Here is a possible architecture for a server that can handle tons of
connections at once:
Some lisp thread originally sets up a passive-socket (server socket) to
listen for connections on some port. There are a few worker threads (on the
order of the number of processors in the machine). When a connection is
received, one of these worker threads will dequeue an active socket with
ACCEPT.
However, after the initial connection all the HTTP headers and content must
be read from the socket. Presumably not all the data will be ready as soon
as a connection is received, and read operations will block if allowed to
block. While it waits for the full HTTP request to come across the wire,
the worker thread could be accepting new connections or processing older
ones where the fully request is available. To quickly send HTTP responses
off, writes to sockets should also never block--so if we try to send more
bytes than a socket can handle, we should handle that asynchronously so the
worker can get on to the next thing to do.

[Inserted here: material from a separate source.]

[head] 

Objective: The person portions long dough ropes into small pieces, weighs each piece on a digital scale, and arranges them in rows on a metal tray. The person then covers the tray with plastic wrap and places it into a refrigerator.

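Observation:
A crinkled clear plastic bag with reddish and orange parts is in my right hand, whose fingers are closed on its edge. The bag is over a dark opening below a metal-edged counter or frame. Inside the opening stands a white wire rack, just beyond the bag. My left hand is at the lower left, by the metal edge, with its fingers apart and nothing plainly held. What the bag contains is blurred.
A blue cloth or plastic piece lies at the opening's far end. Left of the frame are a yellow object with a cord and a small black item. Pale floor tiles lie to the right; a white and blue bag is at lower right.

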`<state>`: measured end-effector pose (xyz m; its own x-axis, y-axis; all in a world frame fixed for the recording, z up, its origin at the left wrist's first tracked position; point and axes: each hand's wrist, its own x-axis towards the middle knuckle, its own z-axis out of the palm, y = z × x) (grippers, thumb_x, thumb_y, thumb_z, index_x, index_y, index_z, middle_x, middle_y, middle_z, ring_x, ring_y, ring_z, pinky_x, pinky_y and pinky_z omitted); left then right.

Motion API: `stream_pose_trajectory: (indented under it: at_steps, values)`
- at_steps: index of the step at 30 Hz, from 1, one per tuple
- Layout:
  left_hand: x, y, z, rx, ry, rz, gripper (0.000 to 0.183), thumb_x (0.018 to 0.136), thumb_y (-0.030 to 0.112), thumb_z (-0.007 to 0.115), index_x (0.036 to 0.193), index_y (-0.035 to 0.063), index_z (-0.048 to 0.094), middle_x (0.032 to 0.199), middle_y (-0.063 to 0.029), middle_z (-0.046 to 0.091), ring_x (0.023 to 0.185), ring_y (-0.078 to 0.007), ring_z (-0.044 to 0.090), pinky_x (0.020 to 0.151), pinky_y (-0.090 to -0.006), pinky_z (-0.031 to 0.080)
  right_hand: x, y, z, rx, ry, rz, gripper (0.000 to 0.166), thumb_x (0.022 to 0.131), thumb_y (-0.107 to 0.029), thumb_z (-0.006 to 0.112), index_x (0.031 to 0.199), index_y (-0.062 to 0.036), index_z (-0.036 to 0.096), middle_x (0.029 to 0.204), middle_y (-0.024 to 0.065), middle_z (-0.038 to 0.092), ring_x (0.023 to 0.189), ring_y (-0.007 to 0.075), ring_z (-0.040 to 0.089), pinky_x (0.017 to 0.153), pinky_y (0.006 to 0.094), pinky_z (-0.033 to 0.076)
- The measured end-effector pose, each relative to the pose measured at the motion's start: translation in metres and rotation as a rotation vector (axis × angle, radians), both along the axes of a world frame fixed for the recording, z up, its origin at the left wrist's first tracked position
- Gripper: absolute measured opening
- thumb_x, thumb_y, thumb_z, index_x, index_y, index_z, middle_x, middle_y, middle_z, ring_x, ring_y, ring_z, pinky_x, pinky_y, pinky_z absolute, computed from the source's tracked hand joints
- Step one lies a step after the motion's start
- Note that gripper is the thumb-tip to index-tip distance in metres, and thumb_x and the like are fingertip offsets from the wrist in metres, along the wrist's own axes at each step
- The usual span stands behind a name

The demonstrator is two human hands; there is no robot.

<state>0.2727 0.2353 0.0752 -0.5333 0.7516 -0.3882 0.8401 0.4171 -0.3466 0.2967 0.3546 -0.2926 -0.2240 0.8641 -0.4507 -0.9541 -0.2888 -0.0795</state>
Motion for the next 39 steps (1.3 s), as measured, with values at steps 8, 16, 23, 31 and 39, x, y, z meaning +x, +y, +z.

So, a worker thread will either
1) be processing a request (arbitrary lisp code to respond appropriately to
an HTTP request). When a response is is ready, it should be written to some
non-blocking gray stream.
2) be waiting for the next of the following events:
a) socket writable. Some gray stream that was written to in (1) but
blocked now has enough room in its buffers to allow more data to be sent
immediately. (ie a "would block" message was received in a "send to" call).
b) socket readable. Some socket that we are listening to (gray stream)
has more data available. When this data is sufficient to respond to the
request, this connection is now elgible for the processing described in (1).
c) socket accepted. Some socket is available in the queue of the
passive socket. We can now begin listening to the socket's read events for
processing as in (2.b) or process the socket as in (1).
My question about IOLib is how this sort of processing model could be
implemented on top of iolib. Do passive sockets generate epoll/kqueue
events when a new connection is available to accept? If so it seems like
the multiplexer could be used to listen for events 2.a,2.b, and 2.c all
simultaneously.
I see there are some gray stream implementations in the code right now,
though I have not figured out how to use them. How do I, for example,
create a stream with an underlying socket? Could these sockets work with
the multiplexer implementation to accomplish the processing model described?
I think that sums it up. Thanks for the great library!